Your veterinarian may recommend some things you can do at home to make life easier for your dog with PRA, but there will not be any need for medication or other treatment.

Some things you can do to help your dog with PRA cope better with the condition:

  1.  Don’t make any major changes in the arrangement of furniture and layout of the house. Keep your dog’s food and water bowls, bed and toys in the usual place so that he can always find them easily.
  2. Don’t let your dog out unleashed unless you have a fenced yard. It’s also advisable to walk your dog during the day when he may be able to see somewhat more clearly than in the evening. Keeping to familiar walks, instead of new parks or trails, is also helpful to your dog with PRA.
  3. Use fences, doors and baby gates to keep your dog from getting hurt or lost due to his impaired vision. Barricading staircases is particularly helpful to prevent falls.
  4. Try not to introduce too many changes into your dog’s life. A German Shepherd suffering from PRA may find it harder to deal with change, such as moving to a new home or the addition of another pet into the household. Keeping change to a minimum will help your dog to relax and cope better with the condition.
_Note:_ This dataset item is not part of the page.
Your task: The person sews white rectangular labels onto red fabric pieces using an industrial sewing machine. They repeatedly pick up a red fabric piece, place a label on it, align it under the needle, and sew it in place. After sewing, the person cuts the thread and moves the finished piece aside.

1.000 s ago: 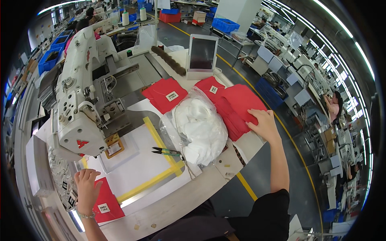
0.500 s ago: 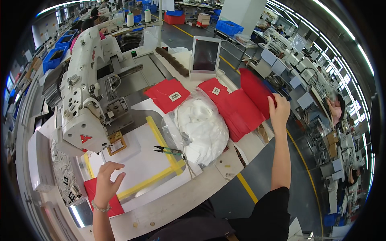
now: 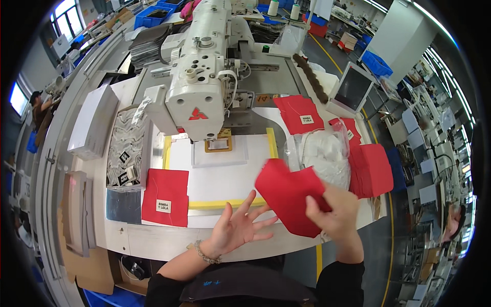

Prognosis for Progressive Retinal Atrophy

There is, to this date, no cure for Progressive Retinal Atrophy. Unfortunately, this usually means that if your German Shepherd has the condition, he will eventually suffer from permanent blindness. However, this does not mean your dog cannot still enjoy a happy and healthy life.

Most dogs cope well with blindness and it does not greatly alter the quality of their life. Generally speaking, you can treat your German Shepherd with PRA the way you did before he developed the condition, with the addition of some of the above suggestions.

If you are at all concerned that your German Shepherd is suffering from vision problems, you should take the dog to a vet immediately for testing. If the condition is not Progressive Retinal Atrophy, there may be treatment available.